A titre de complément, la Cour d’Appel de … a déclaré M. Y non coupable de l’ensemble des faits reprochés et a prononcé sa relaxe. La Cour a écarté les griefs de faux, usage de faux en écriture privée et de dénonciation calomnieuse, dès lors que la procédure disciplinaire ordinale, s’appuyant sur ces attestions arguées de faux et sur ces faits de dénonciation calomnieuse, a été classée sans suite après le retrait de la plainte de M. X. Sur la mise en danger d’autrui, M. Y a été relaxé de ce chef d’accusation au motif qu’il n’a pas lui-même délivré les médicaments à l’origine du décès de M. Z. En conséquence, M. Y a également été déclaré non coupable d’homicide involontaire. Enfin, la partie civile est déboutée de ses demandes, compte tenu de la décision de relaxe intervenue.

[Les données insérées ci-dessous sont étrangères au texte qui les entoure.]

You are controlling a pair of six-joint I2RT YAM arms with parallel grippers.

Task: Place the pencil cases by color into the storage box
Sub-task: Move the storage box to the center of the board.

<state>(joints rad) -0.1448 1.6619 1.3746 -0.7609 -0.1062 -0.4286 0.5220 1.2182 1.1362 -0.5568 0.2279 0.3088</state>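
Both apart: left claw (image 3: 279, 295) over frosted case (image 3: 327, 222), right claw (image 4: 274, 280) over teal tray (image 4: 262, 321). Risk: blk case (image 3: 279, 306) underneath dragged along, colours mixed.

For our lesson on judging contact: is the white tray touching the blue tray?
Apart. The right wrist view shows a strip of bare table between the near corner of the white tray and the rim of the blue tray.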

Par un courrier versé au dossier le 19 novembre 2010 (ANNEXE XXXIII), M. Y rappelle qu’il a été relaxé par la Cour d’Appel et déclaré non coupable de l’ensemble des faits reprochés. L’intéressé évoque également le harcèlement exercé par M. X depuis plusieurs années et souhaite que cela s’arrête. Il accuse M. X d’avoir fait pression sur les témoins afin qu’ils reviennent sur leurs témoignages et de leur avoir offert la somme de 3000€ dans ce but. M. Y précise que la Cour d’Appel a déclaré que la concurrence déloyale pratiquée par M. X était « totalement avérée ». Il conclut dans ces termes :
« M. X n’a pas un passé irréprochable et il vous est facile de le vérifier, mais surtout M. X a totalement dérapé, nourri par sa seule haine, mélangeant tout et n’importe quoi et donnant une bien curieuse image de notre profession ».
Compte tenu de l’ensemble de ces éléments, il vous appartient de dire la suite devant être réservée aux appels interjetés par M. X et M. Y dans cette affaire.